> What you should do
Lines in the listing below that contain the string "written" are to be found and copied.

> Given information
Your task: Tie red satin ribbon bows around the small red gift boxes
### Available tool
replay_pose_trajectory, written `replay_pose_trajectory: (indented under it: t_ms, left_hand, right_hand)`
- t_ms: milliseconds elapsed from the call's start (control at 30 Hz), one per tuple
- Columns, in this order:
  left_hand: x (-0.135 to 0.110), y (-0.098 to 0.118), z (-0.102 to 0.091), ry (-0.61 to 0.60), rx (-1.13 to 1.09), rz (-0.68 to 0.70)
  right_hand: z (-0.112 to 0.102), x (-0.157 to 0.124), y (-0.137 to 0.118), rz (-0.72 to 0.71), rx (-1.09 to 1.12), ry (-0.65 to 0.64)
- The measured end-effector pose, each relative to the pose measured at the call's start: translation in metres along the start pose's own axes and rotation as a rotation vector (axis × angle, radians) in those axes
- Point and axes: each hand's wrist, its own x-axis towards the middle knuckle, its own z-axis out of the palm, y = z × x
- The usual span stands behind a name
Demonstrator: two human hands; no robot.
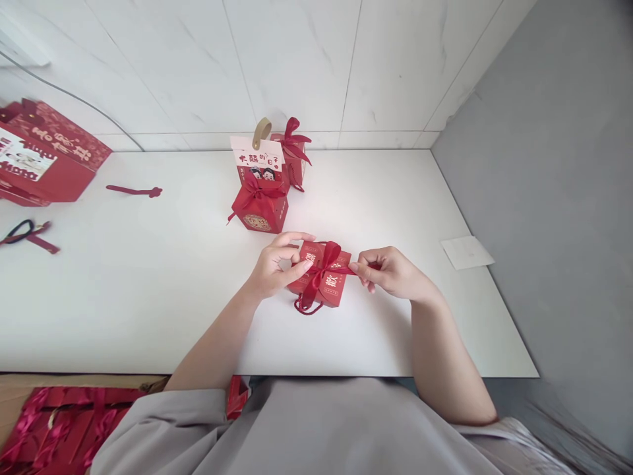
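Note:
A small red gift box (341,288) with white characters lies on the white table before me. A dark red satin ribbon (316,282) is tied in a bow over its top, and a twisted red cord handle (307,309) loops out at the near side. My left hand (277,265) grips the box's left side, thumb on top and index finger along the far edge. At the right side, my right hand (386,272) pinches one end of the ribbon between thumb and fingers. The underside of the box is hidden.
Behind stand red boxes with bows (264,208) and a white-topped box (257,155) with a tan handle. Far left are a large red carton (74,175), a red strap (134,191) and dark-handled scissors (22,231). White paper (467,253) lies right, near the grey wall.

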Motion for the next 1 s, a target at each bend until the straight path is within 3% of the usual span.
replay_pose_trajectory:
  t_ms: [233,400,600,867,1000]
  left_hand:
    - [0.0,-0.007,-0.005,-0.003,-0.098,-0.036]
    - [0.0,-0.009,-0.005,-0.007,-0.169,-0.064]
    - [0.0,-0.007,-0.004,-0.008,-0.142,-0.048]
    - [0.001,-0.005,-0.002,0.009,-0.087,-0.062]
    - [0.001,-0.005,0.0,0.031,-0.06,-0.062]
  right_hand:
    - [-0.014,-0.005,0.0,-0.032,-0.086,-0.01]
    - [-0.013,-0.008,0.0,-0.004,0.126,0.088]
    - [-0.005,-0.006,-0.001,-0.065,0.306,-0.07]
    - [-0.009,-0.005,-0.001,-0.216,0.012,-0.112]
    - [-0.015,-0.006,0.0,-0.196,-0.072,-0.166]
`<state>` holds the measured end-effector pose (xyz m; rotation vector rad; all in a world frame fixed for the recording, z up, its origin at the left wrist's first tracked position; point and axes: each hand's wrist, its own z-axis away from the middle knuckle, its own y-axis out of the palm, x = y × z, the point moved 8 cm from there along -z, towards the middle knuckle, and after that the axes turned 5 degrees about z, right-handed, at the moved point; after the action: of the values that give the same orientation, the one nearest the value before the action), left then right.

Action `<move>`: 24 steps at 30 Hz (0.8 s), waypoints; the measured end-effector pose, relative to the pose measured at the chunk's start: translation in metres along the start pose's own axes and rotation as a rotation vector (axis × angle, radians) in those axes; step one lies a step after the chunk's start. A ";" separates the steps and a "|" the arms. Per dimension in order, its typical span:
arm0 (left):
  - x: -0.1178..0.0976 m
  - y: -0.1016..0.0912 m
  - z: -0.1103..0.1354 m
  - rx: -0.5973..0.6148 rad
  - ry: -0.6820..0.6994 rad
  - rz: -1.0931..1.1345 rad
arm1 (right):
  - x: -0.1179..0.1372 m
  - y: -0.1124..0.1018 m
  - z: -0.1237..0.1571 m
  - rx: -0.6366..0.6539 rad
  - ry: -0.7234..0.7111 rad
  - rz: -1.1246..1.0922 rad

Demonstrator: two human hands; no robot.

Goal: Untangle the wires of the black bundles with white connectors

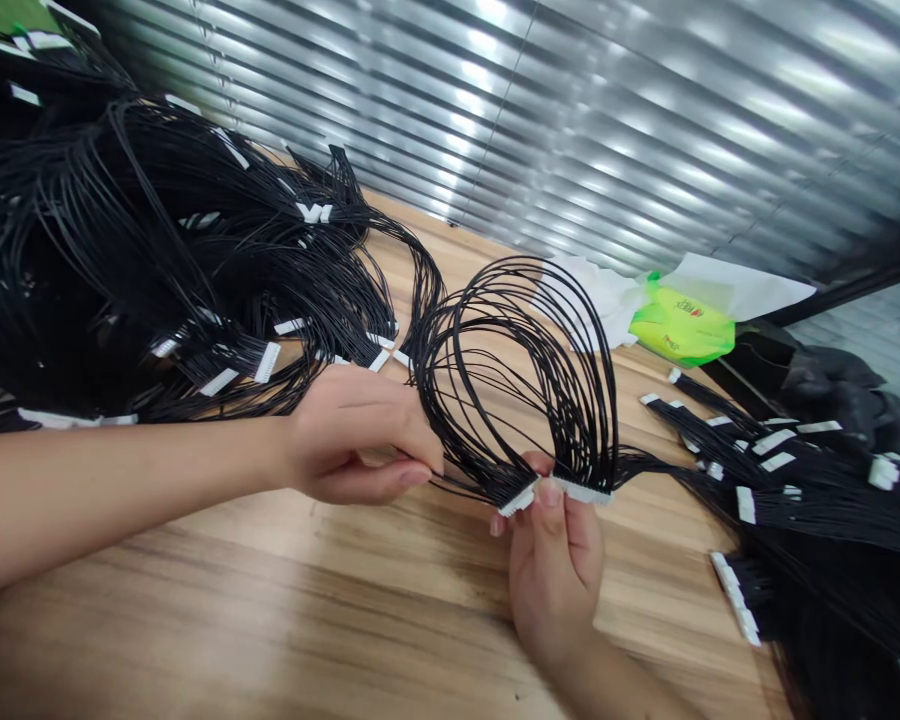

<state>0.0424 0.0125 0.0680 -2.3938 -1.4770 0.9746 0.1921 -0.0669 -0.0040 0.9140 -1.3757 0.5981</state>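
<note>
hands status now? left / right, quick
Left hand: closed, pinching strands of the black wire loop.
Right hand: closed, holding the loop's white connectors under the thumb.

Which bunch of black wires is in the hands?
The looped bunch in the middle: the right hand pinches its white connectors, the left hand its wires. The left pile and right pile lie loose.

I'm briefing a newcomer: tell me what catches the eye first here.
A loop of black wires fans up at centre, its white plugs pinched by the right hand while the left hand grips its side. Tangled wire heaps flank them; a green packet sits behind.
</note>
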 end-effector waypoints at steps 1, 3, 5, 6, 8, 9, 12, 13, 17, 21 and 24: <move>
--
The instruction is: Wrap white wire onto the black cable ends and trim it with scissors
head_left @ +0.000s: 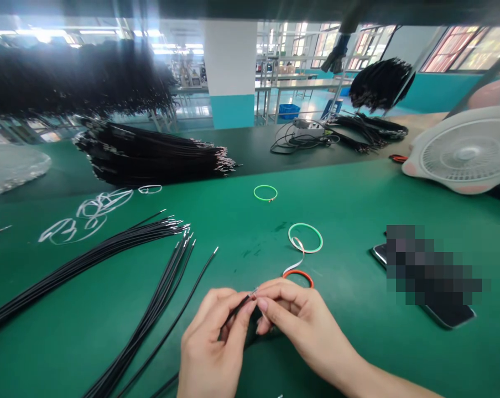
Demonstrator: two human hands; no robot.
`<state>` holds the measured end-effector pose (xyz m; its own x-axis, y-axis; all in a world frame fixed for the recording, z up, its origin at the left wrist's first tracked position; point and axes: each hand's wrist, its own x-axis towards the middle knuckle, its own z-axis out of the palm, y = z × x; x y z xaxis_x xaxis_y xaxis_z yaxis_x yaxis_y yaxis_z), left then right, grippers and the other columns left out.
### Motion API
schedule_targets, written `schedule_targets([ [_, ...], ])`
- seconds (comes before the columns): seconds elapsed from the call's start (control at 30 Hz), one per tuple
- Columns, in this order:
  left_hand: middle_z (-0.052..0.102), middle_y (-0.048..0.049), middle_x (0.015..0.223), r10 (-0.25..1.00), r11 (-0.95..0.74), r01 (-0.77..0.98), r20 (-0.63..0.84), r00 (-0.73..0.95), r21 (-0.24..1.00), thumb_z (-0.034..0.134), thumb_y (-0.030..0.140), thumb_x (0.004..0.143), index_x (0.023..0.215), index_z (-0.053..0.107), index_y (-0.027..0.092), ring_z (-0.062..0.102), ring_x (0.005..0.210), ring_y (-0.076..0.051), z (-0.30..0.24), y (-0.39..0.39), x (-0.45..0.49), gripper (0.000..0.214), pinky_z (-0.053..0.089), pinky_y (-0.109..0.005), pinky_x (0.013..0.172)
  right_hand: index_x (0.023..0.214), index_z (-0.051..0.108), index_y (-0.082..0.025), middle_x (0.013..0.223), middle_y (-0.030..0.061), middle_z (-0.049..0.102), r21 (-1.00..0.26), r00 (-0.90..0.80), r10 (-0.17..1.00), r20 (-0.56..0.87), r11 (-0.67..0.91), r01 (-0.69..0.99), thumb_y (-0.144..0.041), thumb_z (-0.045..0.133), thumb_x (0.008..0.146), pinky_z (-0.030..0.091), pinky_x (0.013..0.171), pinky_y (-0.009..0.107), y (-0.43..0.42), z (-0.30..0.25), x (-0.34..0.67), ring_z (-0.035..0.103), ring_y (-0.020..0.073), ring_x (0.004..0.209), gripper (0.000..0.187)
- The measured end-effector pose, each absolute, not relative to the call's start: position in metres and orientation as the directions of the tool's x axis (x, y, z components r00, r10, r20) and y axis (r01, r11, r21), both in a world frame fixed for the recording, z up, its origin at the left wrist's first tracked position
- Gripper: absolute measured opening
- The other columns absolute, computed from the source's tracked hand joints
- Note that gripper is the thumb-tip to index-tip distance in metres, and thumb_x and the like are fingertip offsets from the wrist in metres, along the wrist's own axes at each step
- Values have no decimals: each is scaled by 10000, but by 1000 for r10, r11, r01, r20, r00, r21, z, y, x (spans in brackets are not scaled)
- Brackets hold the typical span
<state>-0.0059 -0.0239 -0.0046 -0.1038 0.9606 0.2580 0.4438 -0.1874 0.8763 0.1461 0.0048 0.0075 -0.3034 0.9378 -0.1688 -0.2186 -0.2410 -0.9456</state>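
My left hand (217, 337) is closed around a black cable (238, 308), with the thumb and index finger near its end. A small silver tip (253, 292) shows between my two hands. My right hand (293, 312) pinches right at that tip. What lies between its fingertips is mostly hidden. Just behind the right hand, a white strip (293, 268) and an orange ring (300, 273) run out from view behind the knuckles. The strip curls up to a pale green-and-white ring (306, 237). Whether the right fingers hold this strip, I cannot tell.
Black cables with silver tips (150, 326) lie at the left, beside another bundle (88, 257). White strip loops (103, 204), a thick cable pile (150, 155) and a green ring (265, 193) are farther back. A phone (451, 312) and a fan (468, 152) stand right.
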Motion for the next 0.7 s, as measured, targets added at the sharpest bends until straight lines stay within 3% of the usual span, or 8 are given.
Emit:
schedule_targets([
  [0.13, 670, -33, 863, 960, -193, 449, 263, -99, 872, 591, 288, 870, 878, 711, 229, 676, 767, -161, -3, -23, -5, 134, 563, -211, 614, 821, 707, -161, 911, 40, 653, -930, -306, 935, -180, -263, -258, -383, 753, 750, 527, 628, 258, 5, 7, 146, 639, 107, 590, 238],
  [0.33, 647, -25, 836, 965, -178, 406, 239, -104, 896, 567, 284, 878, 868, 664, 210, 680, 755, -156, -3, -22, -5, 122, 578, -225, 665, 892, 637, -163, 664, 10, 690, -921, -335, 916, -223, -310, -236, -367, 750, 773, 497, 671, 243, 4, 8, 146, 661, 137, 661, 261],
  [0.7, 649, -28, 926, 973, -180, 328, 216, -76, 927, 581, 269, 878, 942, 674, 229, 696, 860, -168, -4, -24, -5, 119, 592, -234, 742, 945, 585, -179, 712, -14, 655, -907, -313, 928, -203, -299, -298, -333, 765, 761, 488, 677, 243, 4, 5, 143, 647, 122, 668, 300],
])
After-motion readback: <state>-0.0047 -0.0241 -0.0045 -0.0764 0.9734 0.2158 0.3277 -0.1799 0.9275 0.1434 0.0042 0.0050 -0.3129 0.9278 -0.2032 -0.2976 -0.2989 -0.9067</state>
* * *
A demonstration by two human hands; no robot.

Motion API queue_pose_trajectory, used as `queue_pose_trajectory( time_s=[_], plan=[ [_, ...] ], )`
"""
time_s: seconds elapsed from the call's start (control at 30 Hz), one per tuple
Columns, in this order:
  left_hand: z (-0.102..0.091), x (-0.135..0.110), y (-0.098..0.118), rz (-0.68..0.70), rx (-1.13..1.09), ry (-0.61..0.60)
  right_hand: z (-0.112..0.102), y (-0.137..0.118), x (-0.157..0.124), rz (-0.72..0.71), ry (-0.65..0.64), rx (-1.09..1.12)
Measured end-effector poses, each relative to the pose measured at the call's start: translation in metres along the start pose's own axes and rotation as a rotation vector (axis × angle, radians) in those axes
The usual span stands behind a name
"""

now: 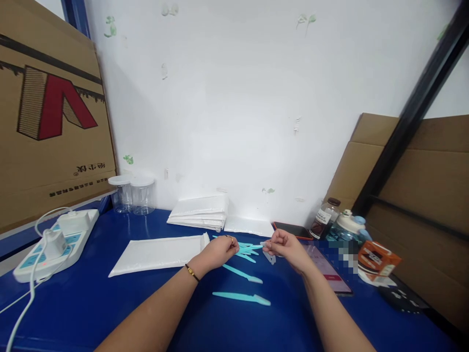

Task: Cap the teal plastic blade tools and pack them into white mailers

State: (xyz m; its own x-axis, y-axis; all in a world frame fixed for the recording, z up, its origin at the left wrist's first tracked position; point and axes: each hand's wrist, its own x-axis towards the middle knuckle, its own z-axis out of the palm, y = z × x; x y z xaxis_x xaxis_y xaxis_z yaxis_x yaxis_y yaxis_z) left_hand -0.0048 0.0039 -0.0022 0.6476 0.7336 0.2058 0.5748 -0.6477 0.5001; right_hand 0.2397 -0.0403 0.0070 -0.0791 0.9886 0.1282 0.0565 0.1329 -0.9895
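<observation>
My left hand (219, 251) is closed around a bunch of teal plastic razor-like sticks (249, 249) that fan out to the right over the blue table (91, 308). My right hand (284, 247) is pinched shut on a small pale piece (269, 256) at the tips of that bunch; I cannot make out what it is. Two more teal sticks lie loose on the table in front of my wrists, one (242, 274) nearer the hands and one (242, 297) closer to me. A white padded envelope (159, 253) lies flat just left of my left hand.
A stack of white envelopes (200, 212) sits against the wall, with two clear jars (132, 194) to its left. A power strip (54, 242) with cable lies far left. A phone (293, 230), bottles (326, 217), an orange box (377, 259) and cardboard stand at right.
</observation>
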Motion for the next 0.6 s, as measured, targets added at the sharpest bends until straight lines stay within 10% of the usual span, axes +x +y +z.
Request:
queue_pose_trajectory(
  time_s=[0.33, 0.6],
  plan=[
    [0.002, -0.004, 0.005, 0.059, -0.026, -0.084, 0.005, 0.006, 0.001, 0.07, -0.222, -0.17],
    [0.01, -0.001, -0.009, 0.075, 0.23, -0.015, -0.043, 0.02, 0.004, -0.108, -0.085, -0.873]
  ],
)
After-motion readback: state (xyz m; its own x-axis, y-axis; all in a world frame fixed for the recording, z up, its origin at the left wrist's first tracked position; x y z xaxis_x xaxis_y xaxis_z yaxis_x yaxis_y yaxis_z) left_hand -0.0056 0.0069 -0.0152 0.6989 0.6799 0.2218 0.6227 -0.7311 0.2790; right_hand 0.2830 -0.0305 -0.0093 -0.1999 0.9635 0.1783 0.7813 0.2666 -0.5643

> Reply to the exercise
replay_pose_trajectory, written `replay_pose_trajectory: (indented under it: t_ms, left_hand, right_hand)`
schedule_targets, written `schedule_targets([ [_, ...], ])`

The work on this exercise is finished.